Each record is to be written out exactly as it appears.

DATA FOR REVIEW
※

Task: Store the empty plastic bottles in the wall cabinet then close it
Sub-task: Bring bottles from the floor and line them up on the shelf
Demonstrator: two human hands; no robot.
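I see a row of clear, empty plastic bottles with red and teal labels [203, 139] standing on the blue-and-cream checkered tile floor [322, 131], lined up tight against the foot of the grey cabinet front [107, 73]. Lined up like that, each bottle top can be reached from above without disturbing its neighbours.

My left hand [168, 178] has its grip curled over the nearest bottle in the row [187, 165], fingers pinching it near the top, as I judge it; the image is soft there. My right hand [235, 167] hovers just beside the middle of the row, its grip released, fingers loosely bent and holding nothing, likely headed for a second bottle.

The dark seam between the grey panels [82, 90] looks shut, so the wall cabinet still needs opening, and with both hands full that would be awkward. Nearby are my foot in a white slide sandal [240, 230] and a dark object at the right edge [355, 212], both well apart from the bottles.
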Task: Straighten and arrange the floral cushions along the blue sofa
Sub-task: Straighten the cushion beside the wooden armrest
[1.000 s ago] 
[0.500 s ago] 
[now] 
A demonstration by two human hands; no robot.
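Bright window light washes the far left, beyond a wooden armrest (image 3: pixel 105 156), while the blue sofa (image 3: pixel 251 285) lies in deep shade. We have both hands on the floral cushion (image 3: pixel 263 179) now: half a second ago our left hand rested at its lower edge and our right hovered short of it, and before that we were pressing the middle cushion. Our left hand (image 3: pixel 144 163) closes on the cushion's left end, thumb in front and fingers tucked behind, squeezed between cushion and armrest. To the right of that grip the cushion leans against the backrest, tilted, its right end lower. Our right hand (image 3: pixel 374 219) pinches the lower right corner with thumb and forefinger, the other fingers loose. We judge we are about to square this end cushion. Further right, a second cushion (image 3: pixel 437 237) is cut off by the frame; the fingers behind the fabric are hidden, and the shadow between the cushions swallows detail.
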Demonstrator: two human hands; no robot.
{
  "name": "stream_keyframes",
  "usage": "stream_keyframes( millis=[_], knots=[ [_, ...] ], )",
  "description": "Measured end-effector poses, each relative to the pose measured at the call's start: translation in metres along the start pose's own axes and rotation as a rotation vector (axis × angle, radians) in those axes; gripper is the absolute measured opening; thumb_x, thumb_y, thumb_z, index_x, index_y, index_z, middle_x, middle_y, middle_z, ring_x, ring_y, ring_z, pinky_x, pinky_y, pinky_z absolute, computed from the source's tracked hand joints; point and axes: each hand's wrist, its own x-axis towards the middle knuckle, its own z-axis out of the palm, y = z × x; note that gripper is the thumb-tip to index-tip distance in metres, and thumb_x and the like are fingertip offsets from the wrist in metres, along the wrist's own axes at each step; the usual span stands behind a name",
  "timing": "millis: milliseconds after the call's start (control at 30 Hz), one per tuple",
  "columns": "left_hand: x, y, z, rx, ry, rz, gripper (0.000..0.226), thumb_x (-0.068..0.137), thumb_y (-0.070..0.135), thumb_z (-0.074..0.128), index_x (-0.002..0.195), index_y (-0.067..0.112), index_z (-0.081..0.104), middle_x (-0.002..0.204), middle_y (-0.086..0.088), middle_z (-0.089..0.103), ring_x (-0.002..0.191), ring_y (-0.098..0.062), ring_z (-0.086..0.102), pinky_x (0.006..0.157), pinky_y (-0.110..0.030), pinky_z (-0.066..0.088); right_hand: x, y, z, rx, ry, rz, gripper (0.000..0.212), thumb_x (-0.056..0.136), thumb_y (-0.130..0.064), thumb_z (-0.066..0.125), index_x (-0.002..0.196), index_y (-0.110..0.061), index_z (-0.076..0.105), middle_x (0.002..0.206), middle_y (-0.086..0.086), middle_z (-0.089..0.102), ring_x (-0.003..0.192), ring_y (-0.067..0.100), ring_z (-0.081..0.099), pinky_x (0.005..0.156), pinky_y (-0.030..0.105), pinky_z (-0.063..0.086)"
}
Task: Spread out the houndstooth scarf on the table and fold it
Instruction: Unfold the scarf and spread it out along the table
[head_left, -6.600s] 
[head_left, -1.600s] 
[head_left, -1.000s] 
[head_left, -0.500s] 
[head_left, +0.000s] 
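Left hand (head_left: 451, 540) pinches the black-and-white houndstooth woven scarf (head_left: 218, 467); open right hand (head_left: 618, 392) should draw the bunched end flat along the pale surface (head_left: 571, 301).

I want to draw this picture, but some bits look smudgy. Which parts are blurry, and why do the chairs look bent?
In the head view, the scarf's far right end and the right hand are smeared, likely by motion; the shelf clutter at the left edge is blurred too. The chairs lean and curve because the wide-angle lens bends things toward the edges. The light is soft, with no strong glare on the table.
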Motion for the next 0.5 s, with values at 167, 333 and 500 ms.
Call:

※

RESPONSE FOR THIS EXERCISE
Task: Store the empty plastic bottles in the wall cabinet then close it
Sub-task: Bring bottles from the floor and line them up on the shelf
Demonstrator: two human hands; no robot.
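I see a row of clear, empty plastic bottles with red and teal labels [203, 139] standing on the blue-and-cream checkered tile floor [322, 131], lined up tight against the foot of the grey cabinet front [107, 73]. Lined up like that, each bottle top can be reached from above without disturbing its neighbours.

My left hand [168, 178] has its grip curled over the nearest bottle in the row [187, 165], fingers pinching it near the top, as I judge it; the image is soft there. My right hand [235, 167] hovers just beside the middle of the row, its grip released, fingers loosely bent and holding nothing, likely headed for a second bottle.

The dark seam between the grey panels [82, 90] looks shut, so the wall cabinet still needs opening, and with both hands full that would be awkward. Nearby are my foot in a white slide sandal [240, 230] and a dark object at the right edge [355, 212], both well apart from the bottles.
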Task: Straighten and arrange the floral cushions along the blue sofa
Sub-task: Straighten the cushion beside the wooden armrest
[1.000 s ago] 
[0.500 s ago] 
[now] 
A demonstration by two human hands; no robot.
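Bright window light washes the far left, beyond a wooden armrest (image 3: pixel 105 156), while the blue sofa (image 3: pixel 251 285) lies in deep shade. We have both hands on the floral cushion (image 3: pixel 263 179) now: half a second ago our left hand rested at its lower edge and our right hovered short of it, and before that we were pressing the middle cushion. Our left hand (image 3: pixel 144 163) closes on the cushion's left end, thumb in front and fingers tucked behind, squeezed between cushion and armrest. To the right of that grip the cushion leans against the backrest, tilted, its right end lower. Our right hand (image 3: pixel 374 219) pinches the lower right corner with thumb and forefinger, the other fingers loose. We judge we are about to square this end cushion. Further right, a second cushion (image 3: pixel 437 237) is cut off by the frame; the fingers behind the fabric are hidden, and the shadow between the cushions swallows detail.
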Demonstrator: two human hands; no robot.
{
  "name": "stream_keyframes",
  "usage": "stream_keyframes( millis=[_], knots=[ [_, ...] ], )",
  "description": "Measured end-effector poses, each relative to the pose measured at the call's start: translation in metres along the start pose's own axes and rotation as a rotation vector (axis × angle, radians) in those axes; gripper is the absolute measured opening; thumb_x, thumb_y, thumb_z, index_x, index_y, index_z, middle_x, middle_y, middle_z, ring_x, ring_y, ring_z, pinky_x, pinky_y, pinky_z absolute, computed from the source's tracked hand joints; point and axes: each hand's wrist, its own x-axis towards the middle knuckle, its own z-axis out of the palm, y = z × x; note that gripper is the thumb-tip to index-tip distance in metres, and thumb_x and the like are fingertip offsets from the wrist in metres, along the wrist's own axes at each step; the usual span stands behind a name",
  "timing": "millis: milliseconds after the call's start (control at 30 Hz), one per tuple",
  "columns": "left_hand: x, y, z, rx, ry, rz, gripper (0.000..0.226), thumb_x (-0.068..0.137), thumb_y (-0.070..0.135), thumb_z (-0.074..0.128), index_x (-0.002..0.195), index_y (-0.067..0.112), index_z (-0.081..0.104), middle_x (-0.002..0.204), middle_y (-0.086..0.088), middle_z (-0.089..0.103), ring_x (-0.002..0.191), ring_y (-0.098..0.062), ring_z (-0.086..0.102), pinky_x (0.006..0.157), pinky_y (-0.110..0.030), pinky_z (-0.066..0.088); right_hand: x, y, z, rx, ry, rz, gripper (0.000..0.212), thumb_x (-0.056..0.136), thumb_y (-0.130..0.064), thumb_z (-0.066..0.125), index_x (-0.002..0.196), index_y (-0.110..0.061), index_z (-0.076..0.105), middle_x (0.002..0.206), middle_y (-0.086..0.086), middle_z (-0.089..0.102), ring_x (-0.003..0.192), ring_y (-0.067..0.100), ring_z (-0.081..0.099), pinky_x (0.005..0.156), pinky_y (-0.030..0.105), pinky_z (-0.063..0.086)"
}
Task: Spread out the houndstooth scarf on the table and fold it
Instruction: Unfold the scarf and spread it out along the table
[head_left, -6.600s] 
[head_left, -1.600s] 
[head_left, -1.000s] 
[head_left, -0.500s] 
[head_left, +0.000s] 
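Left hand (head_left: 451, 540) pinches the black-and-white houndstooth woven scarf (head_left: 218, 467); open right hand (head_left: 618, 392) should draw the bunched end flat along the pale surface (head_left: 571, 301).

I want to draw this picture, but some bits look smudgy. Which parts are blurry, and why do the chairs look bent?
In the head view, the scarf's far right end and the right hand are smeared, likely by motion; the shelf clutter at the left edge is blurred too. The chairs lean and curve because the wide-angle lens bends things toward the edges. The light is soft, with no strong glare on the table.
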Motion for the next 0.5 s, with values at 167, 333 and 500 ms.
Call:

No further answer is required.